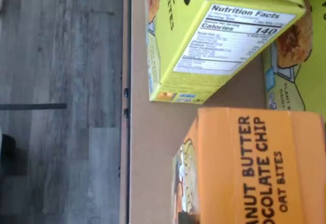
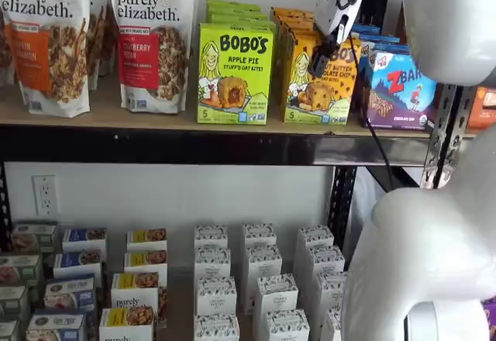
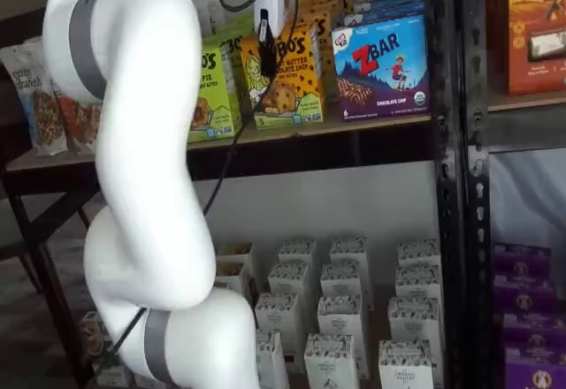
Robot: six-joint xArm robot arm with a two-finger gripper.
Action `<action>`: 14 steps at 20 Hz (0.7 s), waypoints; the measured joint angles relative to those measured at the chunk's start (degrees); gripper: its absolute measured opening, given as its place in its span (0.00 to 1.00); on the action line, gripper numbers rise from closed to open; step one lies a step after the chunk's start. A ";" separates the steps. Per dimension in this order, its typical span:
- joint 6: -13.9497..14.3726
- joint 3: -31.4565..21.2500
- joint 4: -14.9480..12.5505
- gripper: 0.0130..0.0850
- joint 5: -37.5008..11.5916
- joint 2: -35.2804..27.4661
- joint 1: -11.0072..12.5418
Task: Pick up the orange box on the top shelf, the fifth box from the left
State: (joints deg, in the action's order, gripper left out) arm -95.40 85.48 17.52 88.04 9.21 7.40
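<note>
The orange box [image 2: 316, 77] stands upright at the front edge of the top shelf [image 2: 155, 116], front face out, in both shelf views [image 3: 281, 78]; the wrist view shows its orange top panel [image 1: 265, 168] with "NUT BUTTER / COCOLATE CHIP / OAT BITES" lettering readable. Behind it runs a row of more orange cartons, at least two tops visible, exact count unclear. The gripper [image 2: 324, 60] hangs right in front of the orange box's upper face, white body above, black fingers down; in a shelf view [image 3: 264, 49] the fingers read as one dark strip with no gap showing and no box between them, so cannot tell if apart or together. A black cable drops beside it. Just beside the orange box toward the granola side is one green Bobo's Apple Pie box [image 2: 235, 74] at the front, with at least two green tops stacked back behind it; the wrist view shows its nutrition panel [image 1: 229, 35]. On the orange box's other side sits one blue Zbar box [image 3: 382, 66] in front, more blue cartons behind. Past the green box: two large purely elizabeth bags [image 2: 151, 35] visible in front. Below the orange box, the lower level holds many small white boxes [image 2: 260, 267], roughly three columns under it.
</note>
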 joint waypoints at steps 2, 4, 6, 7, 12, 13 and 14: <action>0.09 0.31 -0.36 0.33 0.64 -0.09 -0.06; 0.12 0.13 -0.46 0.33 0.71 0.27 -0.07; 0.17 -0.01 -0.44 0.33 0.93 0.72 -0.03; 0.22 0.00 -0.39 0.33 1.22 0.95 0.00; 1.04 1.44 -0.07 0.33 5.16 1.83 -0.08; 1.30 1.73 -0.16 0.33 6.08 2.03 -0.22; 1.61 1.92 -0.34 0.33 6.89 2.35 -0.43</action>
State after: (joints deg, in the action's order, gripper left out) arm -93.79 87.40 17.17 94.93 11.57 6.97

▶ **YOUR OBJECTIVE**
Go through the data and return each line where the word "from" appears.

▶ **OUTPUT FOR THIS EXERCISE**
Action `<action>`: 14 steps at 20 Hz (0.7 s), waypoints; the measured joint angles relative to those measured at the chunk's start (degrees); gripper: its absolute measured opening, given as its place in its span (0.00 to 1.00); on the action line, gripper numbers rise from closed to open; step one lies a step after the chunk's start. A ";" separates the steps. Per dimension in this order, its typical span:
Task: Pick up the orange box on the top shelf, the fifth box from the left

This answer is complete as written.